11. En deuxième lieu, il résulte de l'instruction que si les sociétés B... et B... Plâtrerie ont reçu communication de l'étude de la Fédération française du bâtiment intitulée " Evaluer une PME du bâtiment " à laquelle le vérificateur s'est référé pour évaluer le fonds de commerce de la société B... selon une première méthode de valorisation par le chiffre d'affaires, il n'en a pas été de même, malgré leur demande en ce sens, des barèmes des chambres de commerce et d'industrie et des cabinets de conseil sur lesquels reposait la seconde méthode de valorisation de ce fonds et qui, en l'absence d'informations plus précises sur leur origine, ne pouvaient en outre être regardés comme leur étant librement accessibles.

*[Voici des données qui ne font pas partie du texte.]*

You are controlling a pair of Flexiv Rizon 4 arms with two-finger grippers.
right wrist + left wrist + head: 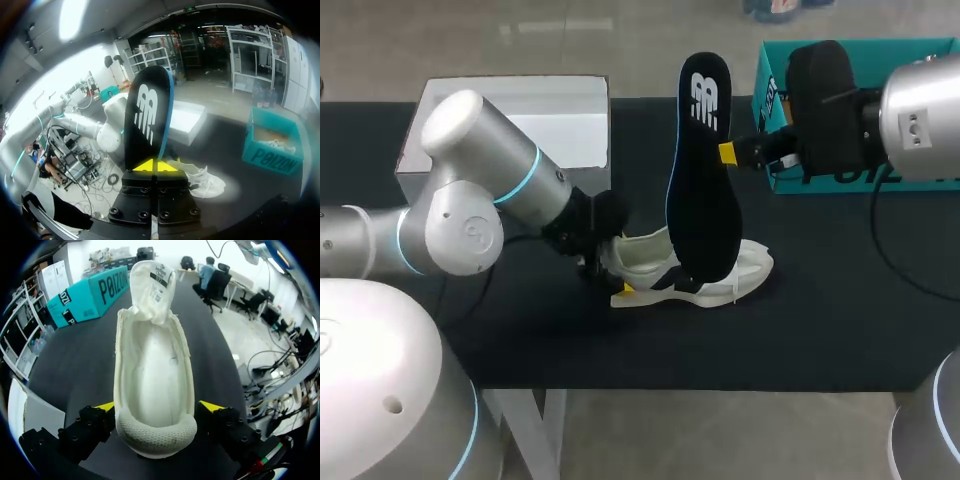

Les requérants sont, par suite, fondés à soutenir que l'administration a méconnu, pour ce qui concerne ces barèmes, les dispositions de l'article L. 76 B du livre des procédures fiscales citées au point 2, ce qui la prive de la possibilité de s'en prévaloir au soutien des rectifications en litige.
12. Il résulte toutefois de l'instruction que l'étude intitulée " Evaluer une PME du Bâtiment ", dont la relative ancienneté ne justifie pas à elle seule qu'elle soit écartée, indique que la valeur de la clientèle dans le secteur du bâtiment " est estimée dans les meilleures conditions entre 5 % et 15 % du chiffre d'affaires HT correspondant aux clients fidèles hors marchés publics ", que le chiffre d'affaires réalisés par la société B... était, selon les termes des propositions de rectification " très nettement supérieur à la moyenne de la profession ", que ce niveau de chiffre d'affaires s'est maintenu postérieurement au transfert occulte du fonds en faveur de la société B... Plâtrerie et que plusieurs contrats en cours ont été transférés à celle-ci. Dans ces conditions, contrairement à ce que soutiennent les requérants qui ne font état d'aucune méthode d'évaluation plus pertinente, le vérificateur a pu déterminer la valeur du fonds de commerce de la société B... en appliquant à son chiffre d'affaires hors taxe rectifié pour 2015 un coefficient de 10 %, le résultat de 275 658 euros ainsi obtenu devant être ramené à 205 608 euros pour tenir compte de la valeur des biens corporels cédés à la société B... Plâtrerie, fixée à 70 049,78 euros par la commission départementale des impôts directs et des taxes sur le chiffre d'affaires.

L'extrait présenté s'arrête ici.